Selain peristiwa terbakar ini, banyak kecelakaan yang terjadi. Termasuk peristiwa tabrakan yang memakan banyak korban jiwa.

Lelaki itu mengerutkan keningnya begitu mendapatkan selongsong peluru yang tergeletak di samping jok kemudi. "7.92 x 57 mm. Dimasukkan ke dalam magazen internal menggunakan sebuah stripper-clip. Karabiner 98k, Mauser. Senapan runduk. Buatan Jerman," gumamnya setelah mengambil dan meneliti peluru itu. "Yang seperti ini hanya milik 'mereka'.. Mungkinkah..?" dengan berani, lelaki itu membuka pintu mobil yang masih terasa panas akibat terbakar dan menemukan dua mayat yang telah hangus.

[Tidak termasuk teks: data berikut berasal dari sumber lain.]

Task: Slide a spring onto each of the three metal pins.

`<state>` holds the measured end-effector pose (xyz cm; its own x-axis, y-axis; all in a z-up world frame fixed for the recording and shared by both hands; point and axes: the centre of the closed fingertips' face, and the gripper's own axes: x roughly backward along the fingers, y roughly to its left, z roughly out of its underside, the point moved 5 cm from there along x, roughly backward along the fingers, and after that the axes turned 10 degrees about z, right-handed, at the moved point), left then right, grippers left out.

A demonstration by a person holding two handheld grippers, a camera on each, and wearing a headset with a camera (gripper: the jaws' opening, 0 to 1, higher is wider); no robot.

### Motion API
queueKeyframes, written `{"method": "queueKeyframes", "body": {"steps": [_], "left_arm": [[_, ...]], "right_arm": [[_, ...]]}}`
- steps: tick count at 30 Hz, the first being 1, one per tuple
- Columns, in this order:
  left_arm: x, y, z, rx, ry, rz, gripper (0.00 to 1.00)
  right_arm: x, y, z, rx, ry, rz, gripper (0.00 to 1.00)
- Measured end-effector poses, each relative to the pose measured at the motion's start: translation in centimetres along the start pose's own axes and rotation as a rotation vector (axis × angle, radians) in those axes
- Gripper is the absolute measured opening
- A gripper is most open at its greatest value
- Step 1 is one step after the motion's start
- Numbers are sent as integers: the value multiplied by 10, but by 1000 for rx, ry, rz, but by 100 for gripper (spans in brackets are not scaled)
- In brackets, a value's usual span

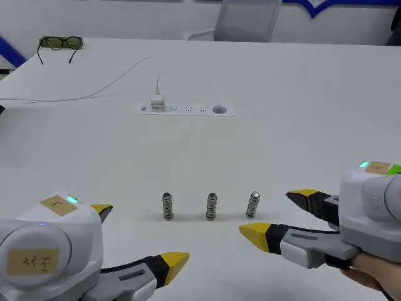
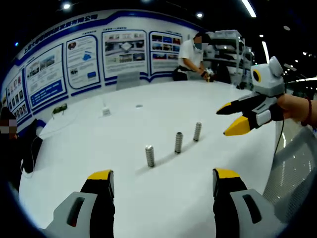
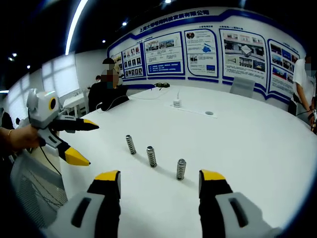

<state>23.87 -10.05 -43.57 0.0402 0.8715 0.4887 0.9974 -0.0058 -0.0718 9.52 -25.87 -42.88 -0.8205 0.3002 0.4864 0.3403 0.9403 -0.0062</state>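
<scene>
Left gripper [image 2: 161, 174]: my two yellow-tipped fingers [image 2: 100, 176], spread wide, nothing between them. White bench [image 2: 124, 124]: three upright spring-covered pins [image 2: 179, 142], in a diagonal row ahead of me. Right gripper [image 2: 225, 121]: upper right, above the bench, fingers apart, held by my hand [image 2: 297, 106]. Back wall: display boards [image 2: 124, 49].
</scene>
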Motion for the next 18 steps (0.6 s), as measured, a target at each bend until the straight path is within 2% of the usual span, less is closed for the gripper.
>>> {"method": "queueKeyframes", "body": {"steps": [9,18], "left_arm": [[12,0,4,-5,26,-4,84],[24,-6,7,6,20,-2,85]], "right_arm": [[16,8,4,-4,2,-12,70],[31,14,8,-22,-9,-16,74]]}}
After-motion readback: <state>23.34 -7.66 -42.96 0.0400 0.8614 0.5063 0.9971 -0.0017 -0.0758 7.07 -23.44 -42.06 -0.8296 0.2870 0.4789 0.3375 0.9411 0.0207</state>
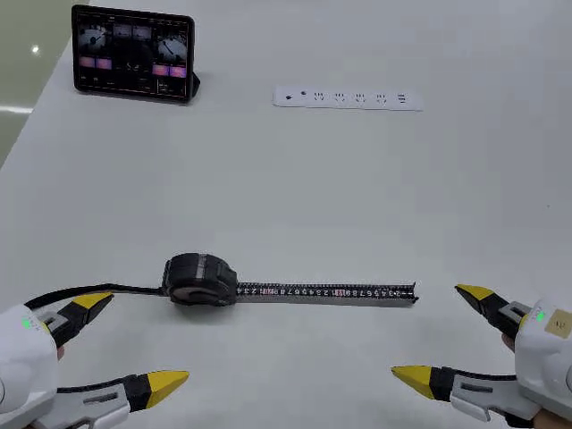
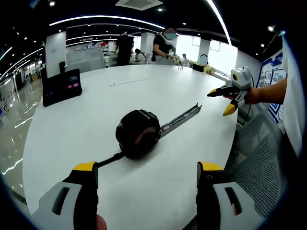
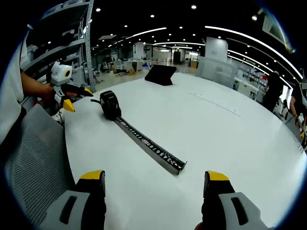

Ia melihat satu tangan mayat yang berada di jok belakang tengah menggenggam erat sebuah hoodie bertuliskan hangul 'Jeon' yang tampak hangus di atasnya.

"Jeon?"

Sedetik kemudian ia berteriak memanggil tim pemadam dan tim forensik untuk bergegas menuju dirinya.

.

"Berikan informasi tentang keluarga Jeon." titah lelaki itu pada seorang perwira muda yang tengah melacak informasi. "Baik, Pak."

Ia tengah menelusuri sudut mobil hitam itu sambil sesekali menghapus sisa debu dan menggosok jok perlahan.

"Bagaimana?"

"Berdasarkan infomasi, Mr. Jeon beserta istrinya bekerja untuk organisasi AR. Mereka ditugaskan untuk meneliti sebuah serum yang saya tak dapatkan informasi tentang serum itu, namun nampaknya serum itu begitu diinginkan oleh banyak pihak. Termasuk organisasi LOT."

Lelaki itu terdiam sejenak. Ia menelan salivanya dengan berat begitu mendengar nama 'organisasi LOT'. "Begitu. Nampaknya memang benar, mereka lah dalang dibalik semua ini." ujarnya.

"Bagaimana dengan keluarganya?"

"Keluarga Jeon memiliki satu anak lelaki yang lahir pada tahun 1997, berarti sekarang ia adalah seorang anak lelaki berusia 7 tahunan."

"Di mana anak itu sekarang?"

Perwira muda itu mengerutkan keningnya, "Berdasarkan informasi, seharusnya seluruh keluarga Jeon meninggalkan rumah siang ini. Dan kurasa seharusnya anak itu juga kita temukan di sini.."

Lelaki itu menatap ke arah jam tangannya, pukul 02.18 p.m.

"Tampilkan foto anak lelaki itu."

Sang perwira muda nampak terlihat kebingungan, "M-maaf, Pak, namun tak tersedia informasi lanjut mengenai anaknya.. B-bahkan, data-data resmi ini tak menyertakan tanggal lahir yang lengkap serta foto bagi seluruh keluarga Jeon.."

"Apa?"

Lelaki itu melihat ke arah laptop yang dipegang oleh si perwira, dan memang benar, dicari di manapun, mereka tetap tak menemukan foto apapun.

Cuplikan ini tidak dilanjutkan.